WHAT THIS TASK INVOLVES: Find the line with "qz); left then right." in the entries below. Repeat it, every following line, and the line with "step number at", exactly and with nothing added.

*** RECORDED INFORMATION Section Begins ***

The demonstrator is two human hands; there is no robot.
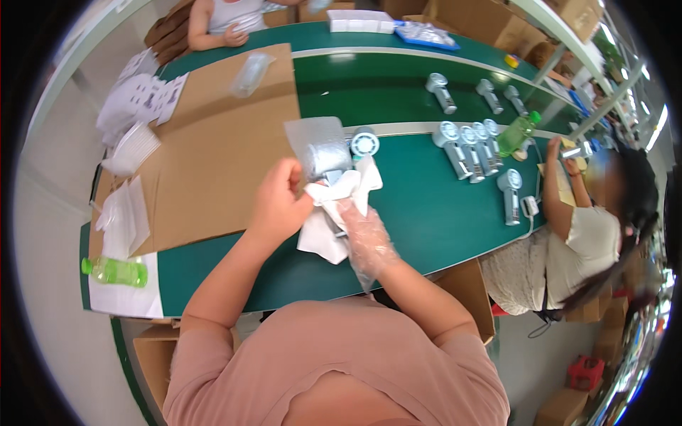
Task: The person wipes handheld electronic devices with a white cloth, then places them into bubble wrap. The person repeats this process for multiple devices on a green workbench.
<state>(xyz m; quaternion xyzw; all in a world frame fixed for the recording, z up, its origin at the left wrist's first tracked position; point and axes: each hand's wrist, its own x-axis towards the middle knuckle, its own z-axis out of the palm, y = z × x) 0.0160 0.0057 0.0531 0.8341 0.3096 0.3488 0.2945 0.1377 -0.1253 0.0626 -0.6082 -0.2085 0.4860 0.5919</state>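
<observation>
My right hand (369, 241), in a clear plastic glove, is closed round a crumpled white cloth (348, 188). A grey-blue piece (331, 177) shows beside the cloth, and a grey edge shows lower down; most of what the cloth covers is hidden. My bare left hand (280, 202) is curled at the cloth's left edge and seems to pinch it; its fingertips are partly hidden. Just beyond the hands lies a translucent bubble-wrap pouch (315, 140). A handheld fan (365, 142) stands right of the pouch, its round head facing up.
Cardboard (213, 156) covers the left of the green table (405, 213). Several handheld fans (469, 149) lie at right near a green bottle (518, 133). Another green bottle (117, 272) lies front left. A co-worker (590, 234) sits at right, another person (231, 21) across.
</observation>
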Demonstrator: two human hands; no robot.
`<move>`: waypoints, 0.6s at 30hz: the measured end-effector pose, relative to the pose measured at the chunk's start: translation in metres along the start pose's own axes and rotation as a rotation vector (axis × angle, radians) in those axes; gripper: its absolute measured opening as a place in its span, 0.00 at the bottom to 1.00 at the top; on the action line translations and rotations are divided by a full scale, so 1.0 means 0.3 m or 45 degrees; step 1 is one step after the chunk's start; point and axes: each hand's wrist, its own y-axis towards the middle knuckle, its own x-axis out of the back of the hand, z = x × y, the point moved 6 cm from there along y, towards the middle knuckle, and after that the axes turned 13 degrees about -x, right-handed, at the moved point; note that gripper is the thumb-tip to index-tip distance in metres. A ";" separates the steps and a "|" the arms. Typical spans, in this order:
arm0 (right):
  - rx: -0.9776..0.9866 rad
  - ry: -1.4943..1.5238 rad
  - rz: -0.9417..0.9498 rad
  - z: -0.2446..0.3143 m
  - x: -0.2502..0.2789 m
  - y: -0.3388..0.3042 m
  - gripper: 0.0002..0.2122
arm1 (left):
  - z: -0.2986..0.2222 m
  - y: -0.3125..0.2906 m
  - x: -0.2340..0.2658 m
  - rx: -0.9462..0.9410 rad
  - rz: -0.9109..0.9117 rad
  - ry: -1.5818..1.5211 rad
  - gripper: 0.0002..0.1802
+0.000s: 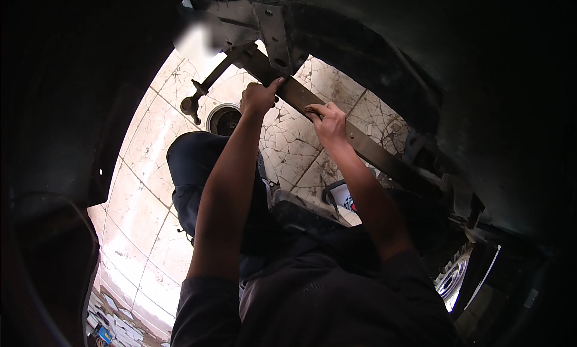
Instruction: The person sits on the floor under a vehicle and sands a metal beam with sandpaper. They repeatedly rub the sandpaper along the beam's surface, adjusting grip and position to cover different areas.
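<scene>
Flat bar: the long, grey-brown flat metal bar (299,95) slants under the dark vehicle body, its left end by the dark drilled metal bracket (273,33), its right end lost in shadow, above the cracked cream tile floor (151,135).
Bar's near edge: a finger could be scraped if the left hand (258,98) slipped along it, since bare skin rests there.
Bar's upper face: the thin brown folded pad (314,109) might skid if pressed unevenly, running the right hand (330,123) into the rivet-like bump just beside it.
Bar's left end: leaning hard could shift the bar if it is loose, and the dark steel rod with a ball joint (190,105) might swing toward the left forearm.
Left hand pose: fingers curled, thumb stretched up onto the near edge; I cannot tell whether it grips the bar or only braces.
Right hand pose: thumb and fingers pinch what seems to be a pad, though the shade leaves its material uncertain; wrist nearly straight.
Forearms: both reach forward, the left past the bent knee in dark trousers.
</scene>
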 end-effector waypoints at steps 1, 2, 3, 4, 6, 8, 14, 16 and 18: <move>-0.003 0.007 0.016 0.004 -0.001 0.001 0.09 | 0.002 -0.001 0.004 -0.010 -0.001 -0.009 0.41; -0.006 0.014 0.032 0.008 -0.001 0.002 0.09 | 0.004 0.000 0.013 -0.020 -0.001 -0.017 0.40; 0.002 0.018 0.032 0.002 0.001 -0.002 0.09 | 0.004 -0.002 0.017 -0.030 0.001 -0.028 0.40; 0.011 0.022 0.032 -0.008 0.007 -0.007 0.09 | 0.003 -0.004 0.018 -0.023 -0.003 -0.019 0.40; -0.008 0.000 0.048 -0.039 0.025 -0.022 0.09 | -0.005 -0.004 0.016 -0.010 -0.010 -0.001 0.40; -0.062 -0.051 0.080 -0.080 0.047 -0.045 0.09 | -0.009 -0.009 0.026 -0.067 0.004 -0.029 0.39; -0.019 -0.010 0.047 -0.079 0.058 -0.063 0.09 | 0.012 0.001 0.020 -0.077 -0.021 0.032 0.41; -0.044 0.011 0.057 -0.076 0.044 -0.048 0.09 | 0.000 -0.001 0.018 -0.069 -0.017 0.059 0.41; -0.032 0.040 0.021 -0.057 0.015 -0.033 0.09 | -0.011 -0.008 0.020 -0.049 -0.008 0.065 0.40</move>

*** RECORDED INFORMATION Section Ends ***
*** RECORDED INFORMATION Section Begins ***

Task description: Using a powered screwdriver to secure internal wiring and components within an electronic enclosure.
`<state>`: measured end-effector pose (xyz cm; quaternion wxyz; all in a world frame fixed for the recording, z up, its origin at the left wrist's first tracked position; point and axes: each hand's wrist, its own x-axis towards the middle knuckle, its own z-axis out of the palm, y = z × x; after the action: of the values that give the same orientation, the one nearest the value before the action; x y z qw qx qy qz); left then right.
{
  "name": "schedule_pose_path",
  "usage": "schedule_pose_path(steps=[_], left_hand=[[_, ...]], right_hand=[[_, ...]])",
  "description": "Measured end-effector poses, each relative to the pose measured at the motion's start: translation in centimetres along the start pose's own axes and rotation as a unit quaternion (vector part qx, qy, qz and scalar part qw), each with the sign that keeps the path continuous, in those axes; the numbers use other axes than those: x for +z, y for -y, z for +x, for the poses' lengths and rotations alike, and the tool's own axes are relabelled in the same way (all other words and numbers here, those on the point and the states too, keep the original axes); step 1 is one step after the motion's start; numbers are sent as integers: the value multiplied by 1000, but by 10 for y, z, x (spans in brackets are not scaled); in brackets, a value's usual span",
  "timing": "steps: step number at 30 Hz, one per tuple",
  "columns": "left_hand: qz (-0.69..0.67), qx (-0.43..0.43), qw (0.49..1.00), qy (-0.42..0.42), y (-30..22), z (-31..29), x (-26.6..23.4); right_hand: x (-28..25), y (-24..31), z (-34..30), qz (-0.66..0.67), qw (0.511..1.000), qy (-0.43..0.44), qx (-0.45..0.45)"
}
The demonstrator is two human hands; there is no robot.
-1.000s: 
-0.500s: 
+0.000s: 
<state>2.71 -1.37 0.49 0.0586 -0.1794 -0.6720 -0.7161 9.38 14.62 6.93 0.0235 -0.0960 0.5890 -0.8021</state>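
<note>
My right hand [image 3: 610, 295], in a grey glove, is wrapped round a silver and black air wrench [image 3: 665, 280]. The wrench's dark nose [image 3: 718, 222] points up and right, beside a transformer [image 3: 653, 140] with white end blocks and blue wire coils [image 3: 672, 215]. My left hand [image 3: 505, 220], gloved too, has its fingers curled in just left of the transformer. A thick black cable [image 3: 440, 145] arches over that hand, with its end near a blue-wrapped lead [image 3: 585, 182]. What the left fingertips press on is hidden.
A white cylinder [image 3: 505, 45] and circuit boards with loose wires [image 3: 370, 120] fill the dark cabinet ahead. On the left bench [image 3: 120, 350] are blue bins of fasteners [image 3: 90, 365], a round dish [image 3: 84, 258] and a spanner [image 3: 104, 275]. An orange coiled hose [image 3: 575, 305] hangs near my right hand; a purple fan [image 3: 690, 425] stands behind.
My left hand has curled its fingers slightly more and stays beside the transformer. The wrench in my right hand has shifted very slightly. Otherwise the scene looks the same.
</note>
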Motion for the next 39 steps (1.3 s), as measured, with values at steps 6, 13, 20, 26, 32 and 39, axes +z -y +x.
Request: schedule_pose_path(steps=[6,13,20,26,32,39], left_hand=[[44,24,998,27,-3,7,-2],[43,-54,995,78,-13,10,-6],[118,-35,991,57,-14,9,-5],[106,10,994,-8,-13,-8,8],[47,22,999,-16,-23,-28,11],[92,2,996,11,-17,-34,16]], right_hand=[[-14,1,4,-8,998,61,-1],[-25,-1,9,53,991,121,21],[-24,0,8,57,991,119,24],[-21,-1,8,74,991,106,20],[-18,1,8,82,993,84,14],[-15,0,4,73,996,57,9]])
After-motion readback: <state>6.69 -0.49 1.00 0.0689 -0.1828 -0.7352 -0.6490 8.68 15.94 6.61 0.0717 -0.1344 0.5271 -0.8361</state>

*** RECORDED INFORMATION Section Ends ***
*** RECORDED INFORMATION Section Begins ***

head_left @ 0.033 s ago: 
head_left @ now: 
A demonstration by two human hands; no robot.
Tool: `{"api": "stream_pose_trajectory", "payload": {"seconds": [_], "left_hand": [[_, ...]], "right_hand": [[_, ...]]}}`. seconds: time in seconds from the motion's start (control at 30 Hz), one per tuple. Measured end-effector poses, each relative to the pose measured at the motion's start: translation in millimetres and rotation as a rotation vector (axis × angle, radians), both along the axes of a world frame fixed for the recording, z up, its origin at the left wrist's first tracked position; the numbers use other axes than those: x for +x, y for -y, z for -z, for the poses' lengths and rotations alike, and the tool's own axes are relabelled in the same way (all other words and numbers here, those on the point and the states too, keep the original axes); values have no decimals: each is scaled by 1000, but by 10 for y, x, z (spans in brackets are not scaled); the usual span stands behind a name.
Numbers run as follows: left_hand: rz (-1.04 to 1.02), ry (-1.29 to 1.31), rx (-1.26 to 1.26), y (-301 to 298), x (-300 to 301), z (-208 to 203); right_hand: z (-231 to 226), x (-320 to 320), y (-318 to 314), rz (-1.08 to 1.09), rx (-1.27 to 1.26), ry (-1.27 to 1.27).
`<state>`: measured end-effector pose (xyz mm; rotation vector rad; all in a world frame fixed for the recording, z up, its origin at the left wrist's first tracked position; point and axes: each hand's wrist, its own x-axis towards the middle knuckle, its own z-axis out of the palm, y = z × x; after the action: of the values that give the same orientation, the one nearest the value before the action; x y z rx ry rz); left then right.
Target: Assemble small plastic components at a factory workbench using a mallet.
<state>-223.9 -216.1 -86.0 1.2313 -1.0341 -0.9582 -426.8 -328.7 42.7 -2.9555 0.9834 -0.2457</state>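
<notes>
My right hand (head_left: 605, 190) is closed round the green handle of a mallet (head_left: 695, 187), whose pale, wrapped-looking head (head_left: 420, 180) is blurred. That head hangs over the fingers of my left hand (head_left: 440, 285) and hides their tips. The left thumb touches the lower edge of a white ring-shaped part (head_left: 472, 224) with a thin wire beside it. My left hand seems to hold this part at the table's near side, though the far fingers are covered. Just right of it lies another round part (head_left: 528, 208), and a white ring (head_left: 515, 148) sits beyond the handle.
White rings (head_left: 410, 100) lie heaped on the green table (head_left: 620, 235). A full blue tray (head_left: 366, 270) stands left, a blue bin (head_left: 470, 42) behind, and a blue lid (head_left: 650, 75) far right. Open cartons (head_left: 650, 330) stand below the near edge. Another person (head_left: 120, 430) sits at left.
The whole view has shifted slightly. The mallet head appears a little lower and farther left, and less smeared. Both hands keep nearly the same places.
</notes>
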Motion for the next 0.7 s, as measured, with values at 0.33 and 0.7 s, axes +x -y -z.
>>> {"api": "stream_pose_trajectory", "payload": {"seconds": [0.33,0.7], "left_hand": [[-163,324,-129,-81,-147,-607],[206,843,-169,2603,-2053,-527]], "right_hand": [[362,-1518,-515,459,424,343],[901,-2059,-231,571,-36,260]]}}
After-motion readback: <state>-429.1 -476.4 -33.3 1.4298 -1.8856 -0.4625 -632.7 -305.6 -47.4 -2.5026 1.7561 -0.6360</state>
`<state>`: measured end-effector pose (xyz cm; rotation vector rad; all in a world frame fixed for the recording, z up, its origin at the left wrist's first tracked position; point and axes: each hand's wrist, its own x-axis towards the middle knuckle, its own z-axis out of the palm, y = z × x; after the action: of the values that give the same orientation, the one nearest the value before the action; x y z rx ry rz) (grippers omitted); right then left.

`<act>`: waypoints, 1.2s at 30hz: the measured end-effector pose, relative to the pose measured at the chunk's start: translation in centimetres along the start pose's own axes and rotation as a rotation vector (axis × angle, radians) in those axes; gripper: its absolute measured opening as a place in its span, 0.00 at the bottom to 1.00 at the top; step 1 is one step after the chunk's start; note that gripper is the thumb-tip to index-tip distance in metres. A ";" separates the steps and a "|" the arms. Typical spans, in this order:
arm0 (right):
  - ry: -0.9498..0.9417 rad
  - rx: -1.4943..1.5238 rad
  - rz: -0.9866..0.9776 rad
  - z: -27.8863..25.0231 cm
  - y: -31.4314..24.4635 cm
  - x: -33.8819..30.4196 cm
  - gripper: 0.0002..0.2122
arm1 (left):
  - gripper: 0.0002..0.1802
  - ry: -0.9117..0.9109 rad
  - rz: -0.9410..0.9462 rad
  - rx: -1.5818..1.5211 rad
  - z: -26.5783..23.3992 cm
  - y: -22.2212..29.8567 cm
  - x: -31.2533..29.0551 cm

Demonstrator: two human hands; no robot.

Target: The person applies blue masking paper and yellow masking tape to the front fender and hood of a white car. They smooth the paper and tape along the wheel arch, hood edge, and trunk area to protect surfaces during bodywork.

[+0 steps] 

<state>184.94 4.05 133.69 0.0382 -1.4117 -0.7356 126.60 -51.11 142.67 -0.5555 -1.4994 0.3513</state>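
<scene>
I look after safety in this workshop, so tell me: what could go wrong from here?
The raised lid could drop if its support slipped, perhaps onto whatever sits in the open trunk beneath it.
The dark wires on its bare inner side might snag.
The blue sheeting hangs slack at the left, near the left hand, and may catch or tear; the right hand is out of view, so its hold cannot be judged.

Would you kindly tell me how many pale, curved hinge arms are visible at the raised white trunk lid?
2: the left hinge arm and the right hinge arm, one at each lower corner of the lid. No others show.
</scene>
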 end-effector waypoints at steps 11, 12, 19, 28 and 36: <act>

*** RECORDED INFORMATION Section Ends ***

RESULT FOR THIS TASK:
`<state>`: measured end-effector pose (xyz cm; quaternion wxyz; all in a world frame fixed for the recording, z up, its origin at the left wrist's first tracked position; point and axes: each hand's wrist, its own x-axis towards the middle knuckle, its own z-axis out of the palm, y = z × x; after the action: of the values that give the same orientation, the one nearest the value before the action; x y z qw qx qy qz); left then right.
{
  "name": "schedule_pose_path",
  "usage": "schedule_pose_path(steps=[_], left_hand=[[_, ...]], right_hand=[[_, ...]])",
  "description": "Measured end-effector poses, each relative to the pose measured at the motion's start: translation in centimetres along the start pose's own axes and rotation as a unit quaternion (vector part qx, qy, qz and scalar part qw), each with the sign that keeps the path continuous, in those axes; the numbers use other axes than those: x for +z, y for -y, z for +x, for the poses' lengths and rotations alike, and the tool's own axes are relabelled in the same way (all other words and numbers here, those on the point and the states too, keep the original axes); step 1 is one step after the motion's start; numbers are sent as integers: the value multiplied by 1000, but by 10 for y, z, x (spans in brackets are not scaled); in brackets, a value's usual span",
  "timing": "steps: step number at 30 Hz, one per tuple",

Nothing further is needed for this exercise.